■ **Work task**: Write out the whole listing again, exactly as given.

■ **Exercise data**:
Start of Block

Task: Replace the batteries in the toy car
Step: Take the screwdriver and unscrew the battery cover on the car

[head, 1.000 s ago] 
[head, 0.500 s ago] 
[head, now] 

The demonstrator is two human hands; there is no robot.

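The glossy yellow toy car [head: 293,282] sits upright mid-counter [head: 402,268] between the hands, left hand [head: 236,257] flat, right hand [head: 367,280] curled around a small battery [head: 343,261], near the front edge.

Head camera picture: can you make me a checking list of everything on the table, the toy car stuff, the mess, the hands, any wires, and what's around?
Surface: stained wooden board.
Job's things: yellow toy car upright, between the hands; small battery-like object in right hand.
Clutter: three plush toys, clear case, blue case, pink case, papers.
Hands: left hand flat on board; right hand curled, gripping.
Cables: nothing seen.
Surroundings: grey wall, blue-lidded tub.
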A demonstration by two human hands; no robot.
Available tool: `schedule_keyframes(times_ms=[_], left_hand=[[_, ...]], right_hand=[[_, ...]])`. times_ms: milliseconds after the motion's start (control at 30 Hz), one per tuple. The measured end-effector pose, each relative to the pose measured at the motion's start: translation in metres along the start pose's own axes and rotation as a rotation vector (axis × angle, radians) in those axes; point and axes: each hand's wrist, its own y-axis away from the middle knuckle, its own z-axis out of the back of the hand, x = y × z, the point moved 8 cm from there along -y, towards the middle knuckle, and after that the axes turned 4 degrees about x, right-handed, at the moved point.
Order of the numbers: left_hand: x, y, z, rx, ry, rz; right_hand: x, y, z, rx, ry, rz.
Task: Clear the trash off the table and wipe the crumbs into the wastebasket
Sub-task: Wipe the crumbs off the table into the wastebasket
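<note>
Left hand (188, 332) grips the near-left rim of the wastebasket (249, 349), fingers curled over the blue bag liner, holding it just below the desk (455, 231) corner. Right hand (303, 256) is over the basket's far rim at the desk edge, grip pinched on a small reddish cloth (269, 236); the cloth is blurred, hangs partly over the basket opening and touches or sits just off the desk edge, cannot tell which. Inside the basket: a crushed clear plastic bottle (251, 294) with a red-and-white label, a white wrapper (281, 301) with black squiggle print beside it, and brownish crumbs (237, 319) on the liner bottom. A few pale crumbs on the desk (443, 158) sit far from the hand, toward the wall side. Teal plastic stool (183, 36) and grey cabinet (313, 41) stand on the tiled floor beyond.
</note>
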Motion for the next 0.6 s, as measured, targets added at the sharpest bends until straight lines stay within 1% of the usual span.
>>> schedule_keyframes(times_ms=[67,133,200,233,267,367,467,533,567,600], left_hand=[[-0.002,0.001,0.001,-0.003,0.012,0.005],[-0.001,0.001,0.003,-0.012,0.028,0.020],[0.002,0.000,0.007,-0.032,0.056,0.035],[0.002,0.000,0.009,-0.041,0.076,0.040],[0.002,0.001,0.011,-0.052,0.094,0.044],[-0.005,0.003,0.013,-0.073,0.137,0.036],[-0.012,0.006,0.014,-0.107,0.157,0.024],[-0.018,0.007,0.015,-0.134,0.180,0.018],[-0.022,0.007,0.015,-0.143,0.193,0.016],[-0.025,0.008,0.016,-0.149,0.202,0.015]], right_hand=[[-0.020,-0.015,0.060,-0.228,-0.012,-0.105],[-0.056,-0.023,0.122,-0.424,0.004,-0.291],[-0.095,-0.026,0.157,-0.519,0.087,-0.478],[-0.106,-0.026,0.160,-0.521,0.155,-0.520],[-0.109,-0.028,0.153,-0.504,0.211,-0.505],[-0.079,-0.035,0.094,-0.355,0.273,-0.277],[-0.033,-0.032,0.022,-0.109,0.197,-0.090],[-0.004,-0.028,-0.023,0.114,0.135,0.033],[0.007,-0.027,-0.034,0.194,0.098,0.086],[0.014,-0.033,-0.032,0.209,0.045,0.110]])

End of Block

■ **Written answer**:
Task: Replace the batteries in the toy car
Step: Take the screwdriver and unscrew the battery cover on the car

[head, 1.000 s ago] 
[head, 0.500 s ago] 
[head, now] 

The demonstrator is two human hands; there is no robot.

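The glossy yellow toy car [head: 293,282] sits upright mid-counter [head: 402,268] between the hands, left hand [head: 236,257] flat, right hand [head: 367,280] curled around a small battery [head: 343,261], near the front edge.

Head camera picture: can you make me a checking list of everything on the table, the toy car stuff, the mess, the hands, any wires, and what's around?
Surface: stained wooden board.
Job's things: yellow toy car upright, between the hands; small battery-like object in right hand.
Clutter: three plush toys, clear case, blue case, pink case, papers.
Hands: left hand flat on board; right hand curled, gripping.
Cables: nothing seen.
Surroundings: grey wall, blue-lidded tub.
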A demonstration by two human hands; no robot.
Available tool: `schedule_keyframes(times_ms=[_], left_hand=[[_, ...]], right_hand=[[_, ...]])`. times_ms: milliseconds after the motion's start (control at 30 Hz), one per tuple. The measured end-effector pose, each relative to the pose measured at the motion's start: translation in metres along the start pose's own axes and rotation as a rotation vector (axis × angle, radians) in those axes; point and axes: each hand's wrist, its own y-axis away from the middle knuckle, its own z-axis out of the back of the hand, x = y × z, the point moved 8 cm from there along -y, towards the middle knuckle, and after that the axes turned 4 degrees about x, right-handed, at the moved point.
Order of the numbers: left_hand: x, y, z, rx, ry, rz; right_hand: x, y, z, rx, ry, rz.
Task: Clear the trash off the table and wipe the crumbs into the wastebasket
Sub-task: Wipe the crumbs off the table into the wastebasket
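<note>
Left hand (188, 332) grips the near-left rim of the wastebasket (249, 349), fingers curled over the blue bag liner, holding it just below the desk (455, 231) corner. Right hand (303, 256) is over the basket's far rim at the desk edge, grip pinched on a small reddish cloth (269, 236); the cloth is blurred, hangs partly over the basket opening and touches or sits just off the desk edge, cannot tell which. Inside the basket: a crushed clear plastic bottle (251, 294) with a red-and-white label, a white wrapper (281, 301) with black squiggle print beside it, and brownish crumbs (237, 319) on the liner bottom. A few pale crumbs on the desk (443, 158) sit far from the hand, toward the wall side. Teal plastic stool (183, 36) and grey cabinet (313, 41) stand on the tiled floor beyond.
</note>
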Motion for the next 0.6 s, as measured, targets added at the sharpest bends until straight lines stay within 1% of the usual span.
>>> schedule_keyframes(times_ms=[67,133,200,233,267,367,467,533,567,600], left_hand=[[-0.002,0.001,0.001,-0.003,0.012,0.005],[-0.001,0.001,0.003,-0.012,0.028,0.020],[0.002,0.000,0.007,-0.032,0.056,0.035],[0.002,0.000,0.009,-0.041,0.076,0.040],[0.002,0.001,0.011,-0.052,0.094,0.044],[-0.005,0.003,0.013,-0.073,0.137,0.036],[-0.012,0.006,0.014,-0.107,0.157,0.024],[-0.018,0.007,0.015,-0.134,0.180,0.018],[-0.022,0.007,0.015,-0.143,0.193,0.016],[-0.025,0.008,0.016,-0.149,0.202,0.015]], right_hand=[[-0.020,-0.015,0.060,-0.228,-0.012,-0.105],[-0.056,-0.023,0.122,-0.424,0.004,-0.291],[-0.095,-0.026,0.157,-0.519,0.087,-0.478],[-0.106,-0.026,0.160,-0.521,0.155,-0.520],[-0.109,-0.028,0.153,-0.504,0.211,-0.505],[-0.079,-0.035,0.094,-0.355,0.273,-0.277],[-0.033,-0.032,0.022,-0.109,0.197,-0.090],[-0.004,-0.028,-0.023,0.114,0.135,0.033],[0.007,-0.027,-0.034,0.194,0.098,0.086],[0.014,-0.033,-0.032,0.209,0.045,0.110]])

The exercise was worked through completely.